══ RECORDED DATA ══

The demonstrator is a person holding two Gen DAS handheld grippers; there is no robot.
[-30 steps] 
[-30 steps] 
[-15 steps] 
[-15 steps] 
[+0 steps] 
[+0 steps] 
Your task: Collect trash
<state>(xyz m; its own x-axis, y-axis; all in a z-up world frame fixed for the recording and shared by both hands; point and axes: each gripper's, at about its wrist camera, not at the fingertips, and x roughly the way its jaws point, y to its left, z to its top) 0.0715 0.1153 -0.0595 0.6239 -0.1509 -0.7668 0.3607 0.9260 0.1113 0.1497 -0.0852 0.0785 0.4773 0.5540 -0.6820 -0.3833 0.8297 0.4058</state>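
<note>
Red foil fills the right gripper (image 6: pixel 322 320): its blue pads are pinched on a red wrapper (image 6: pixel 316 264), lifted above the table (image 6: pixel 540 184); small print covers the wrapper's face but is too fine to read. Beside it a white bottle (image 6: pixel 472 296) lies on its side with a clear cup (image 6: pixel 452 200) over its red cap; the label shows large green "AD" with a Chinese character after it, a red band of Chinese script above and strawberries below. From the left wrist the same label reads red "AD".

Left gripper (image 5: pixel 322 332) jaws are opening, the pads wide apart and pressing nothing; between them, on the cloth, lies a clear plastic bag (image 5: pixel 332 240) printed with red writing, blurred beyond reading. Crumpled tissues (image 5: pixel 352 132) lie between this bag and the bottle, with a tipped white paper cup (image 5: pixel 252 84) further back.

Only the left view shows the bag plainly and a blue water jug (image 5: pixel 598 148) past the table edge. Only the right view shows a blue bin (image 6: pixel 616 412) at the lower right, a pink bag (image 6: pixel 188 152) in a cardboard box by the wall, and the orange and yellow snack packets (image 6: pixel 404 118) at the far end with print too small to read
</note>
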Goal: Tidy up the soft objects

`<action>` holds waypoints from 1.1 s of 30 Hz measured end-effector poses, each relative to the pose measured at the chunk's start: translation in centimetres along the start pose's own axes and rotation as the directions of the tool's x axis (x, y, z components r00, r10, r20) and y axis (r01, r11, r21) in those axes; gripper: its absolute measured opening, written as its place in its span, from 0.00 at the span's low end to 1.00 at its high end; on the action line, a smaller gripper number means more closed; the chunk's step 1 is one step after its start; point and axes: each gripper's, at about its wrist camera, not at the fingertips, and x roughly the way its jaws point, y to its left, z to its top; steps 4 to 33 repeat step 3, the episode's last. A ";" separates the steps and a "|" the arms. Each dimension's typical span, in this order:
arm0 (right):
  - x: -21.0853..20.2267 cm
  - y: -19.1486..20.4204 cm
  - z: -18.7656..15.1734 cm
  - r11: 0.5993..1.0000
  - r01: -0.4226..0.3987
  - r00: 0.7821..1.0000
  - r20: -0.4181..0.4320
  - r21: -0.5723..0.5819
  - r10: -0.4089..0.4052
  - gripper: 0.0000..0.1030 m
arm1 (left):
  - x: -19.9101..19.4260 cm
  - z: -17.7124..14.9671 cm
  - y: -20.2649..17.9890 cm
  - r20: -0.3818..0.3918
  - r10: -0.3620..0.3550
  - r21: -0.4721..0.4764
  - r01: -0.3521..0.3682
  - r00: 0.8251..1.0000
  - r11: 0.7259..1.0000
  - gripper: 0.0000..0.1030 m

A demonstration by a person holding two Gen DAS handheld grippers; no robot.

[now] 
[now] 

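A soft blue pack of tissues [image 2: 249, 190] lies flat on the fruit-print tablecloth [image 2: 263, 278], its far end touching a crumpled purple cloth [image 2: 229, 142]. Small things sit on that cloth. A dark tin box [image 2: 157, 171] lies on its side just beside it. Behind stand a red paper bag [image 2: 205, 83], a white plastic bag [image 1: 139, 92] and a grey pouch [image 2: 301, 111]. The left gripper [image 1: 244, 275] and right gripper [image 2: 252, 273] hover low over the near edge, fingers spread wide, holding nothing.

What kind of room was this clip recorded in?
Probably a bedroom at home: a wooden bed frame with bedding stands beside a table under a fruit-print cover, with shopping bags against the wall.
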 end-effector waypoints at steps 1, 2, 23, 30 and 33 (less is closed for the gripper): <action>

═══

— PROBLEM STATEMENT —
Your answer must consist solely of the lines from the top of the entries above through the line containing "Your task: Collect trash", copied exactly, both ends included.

— ANSWER TO THE EXERCISE —
The demonstrator is a person holding two Gen DAS handheld grippers; there is no robot.
[-30 steps] 
[-30 steps] 
[-15 steps] 
[-15 steps] 
[+0 steps] 
[+0 steps] 
Your task: Collect trash

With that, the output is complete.